▶ [PROBLEM DESCRIPTION]
Go through the material line by line and copy each one with the word "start".

▶ [EXERCISE DATA]
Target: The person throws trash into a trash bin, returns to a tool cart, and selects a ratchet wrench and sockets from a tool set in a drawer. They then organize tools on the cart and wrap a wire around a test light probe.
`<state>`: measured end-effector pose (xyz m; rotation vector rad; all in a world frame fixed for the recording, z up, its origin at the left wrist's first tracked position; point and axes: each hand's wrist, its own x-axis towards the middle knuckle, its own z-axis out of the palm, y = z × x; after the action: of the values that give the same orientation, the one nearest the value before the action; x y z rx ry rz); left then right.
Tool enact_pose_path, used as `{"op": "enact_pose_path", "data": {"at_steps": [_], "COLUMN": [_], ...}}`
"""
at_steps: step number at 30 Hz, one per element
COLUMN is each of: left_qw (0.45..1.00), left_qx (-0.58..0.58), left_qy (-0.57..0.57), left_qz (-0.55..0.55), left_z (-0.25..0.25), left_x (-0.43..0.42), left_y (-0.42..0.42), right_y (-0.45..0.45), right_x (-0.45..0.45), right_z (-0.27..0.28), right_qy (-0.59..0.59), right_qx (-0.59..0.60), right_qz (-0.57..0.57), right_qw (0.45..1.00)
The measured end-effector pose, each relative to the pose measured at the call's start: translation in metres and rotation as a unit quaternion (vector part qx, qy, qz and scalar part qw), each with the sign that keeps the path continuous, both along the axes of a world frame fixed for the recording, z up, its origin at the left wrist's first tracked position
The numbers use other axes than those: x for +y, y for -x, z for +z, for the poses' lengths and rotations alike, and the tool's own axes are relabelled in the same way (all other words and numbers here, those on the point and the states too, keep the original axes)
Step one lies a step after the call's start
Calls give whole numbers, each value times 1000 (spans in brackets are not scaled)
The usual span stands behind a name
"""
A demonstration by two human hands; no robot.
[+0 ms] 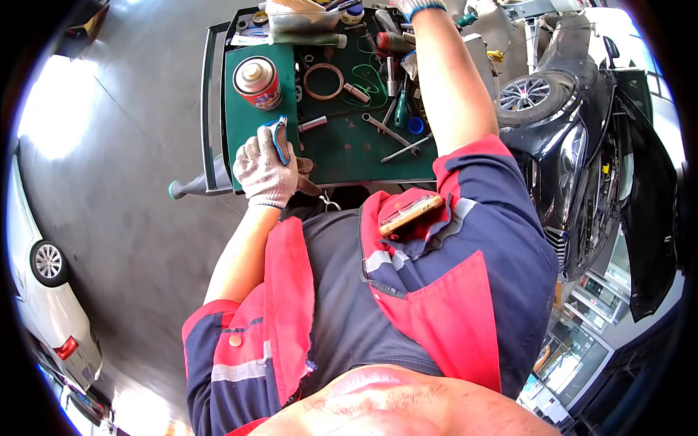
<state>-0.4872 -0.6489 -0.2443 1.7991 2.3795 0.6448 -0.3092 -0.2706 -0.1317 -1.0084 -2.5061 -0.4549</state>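
My left hand, in a pale knitted work glove, is at the near left corner of the green-topped tool cart. Its fingers are curled around what looks like a brown, soiled work glove with blue trim, partly hidden by the hand. A red and white spray can with a pale cap stands just beyond that hand. Stretched to the far right side of the cart, my right hand shows only a gloved part and a blue-edged cuff. The top edge of the view cuts off its fingers.
On the cart lie a copper-coloured ring, a combination wrench, a green-handled screwdriver, a blue cap and a plastic bin. A black car with opened bodywork stands right; a white car is left.
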Motion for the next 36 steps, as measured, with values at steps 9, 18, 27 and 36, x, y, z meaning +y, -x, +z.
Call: {"op": "enact_pose_path", "data": {"at_steps": [9, 18, 27, 36], "left_qw": [999, 999, 999, 999], "left_qx": [38, 46, 49, 43], "left_qy": [-27, -9, 4, -11], "left_qz": [-19, 2, 11, 11], "left_z": [2, -11, -8, -11], "left_x": [1, -1, -1, -1], "left_y": [-5, -6, -10, -9], "right_y": [12, 10, -14, 16], "right_x": [-57, -89, -192, -151], "right_z": [-24, -15, -127, -71], "right_qy": [399, 345, 280, 270], "right_qx": [140, 6, -203, 93], "right_qz": [-118, -146, 35, 137], "right_qw": [899, 927, 938, 949]}}
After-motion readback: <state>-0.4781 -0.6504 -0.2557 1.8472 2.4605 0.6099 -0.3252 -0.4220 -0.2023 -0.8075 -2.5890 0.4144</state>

▶ [WRITTEN RESPONSE]
The measured end-effector pose, each relative to the pose measured at the call's start: translation in metres and rotation as a unit quaternion (vector part qx, qy, qz and scalar part qw), each with the sign that keeps the path continuous, both along the axes of a world frame fixed for the recording, z up, its origin at the left wrist's first tracked position
Step one lies a step after the call's start

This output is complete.